From the first line of the data below, copy each line up to the one containing "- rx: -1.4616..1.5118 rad", and include that line too.

Stored data section start

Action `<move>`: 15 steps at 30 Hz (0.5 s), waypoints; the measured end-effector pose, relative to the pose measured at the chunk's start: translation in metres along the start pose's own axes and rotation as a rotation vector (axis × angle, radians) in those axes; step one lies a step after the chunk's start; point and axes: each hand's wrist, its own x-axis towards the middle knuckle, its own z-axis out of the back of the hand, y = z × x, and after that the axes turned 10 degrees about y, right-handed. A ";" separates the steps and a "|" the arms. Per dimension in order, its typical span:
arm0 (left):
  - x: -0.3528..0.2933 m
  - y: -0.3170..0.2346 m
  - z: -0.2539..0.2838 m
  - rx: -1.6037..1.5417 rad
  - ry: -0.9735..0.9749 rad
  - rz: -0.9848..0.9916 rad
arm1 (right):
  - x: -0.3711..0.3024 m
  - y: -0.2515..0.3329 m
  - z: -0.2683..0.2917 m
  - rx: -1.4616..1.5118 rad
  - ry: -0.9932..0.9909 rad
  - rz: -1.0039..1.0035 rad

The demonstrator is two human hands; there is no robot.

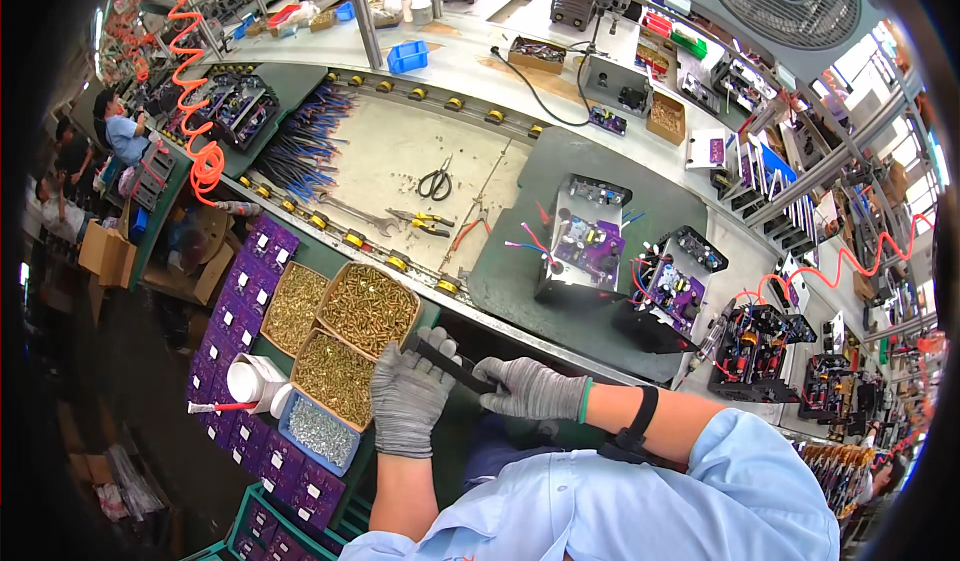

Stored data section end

→ Written reply:
Action `<move>`: 15 steps at 30 Hz (0.5 s), waypoints; the measured end-effector pose, relative to the pose measured at the chunk's start: translation in metres along the start pose's own axes and rotation as a rotation vector (axis × angle, radians) in those axes; step one lies a step after the chunk's start; point and axes: each hand's wrist, its own x-axis towards the middle knuckle, its own z-axis out of the back of the hand, y = z × x, and after that the axes turned 10 degrees about y, right-handed. A ";" separates the steps and a "|" the arms. Per dimension in order, its typical span:
arm0 (left):
  - x: -0.3528..0.2933 m
  - y: -0.3170..0.2346 m
  - z: -0.2539..0.2838 m
  - rx: -1.6037..1.5417 rad
  - ry: -0.9735..0.9749 rad
  - rz: -0.9848..0.9916 rad
arm1 (right):
  - x: -0.3711..0.3024 m
  - y: -0.2515..0.3329 m
  - z: -0.2683..0.2917 m
  - rx: -1.4616..1.5118 rad

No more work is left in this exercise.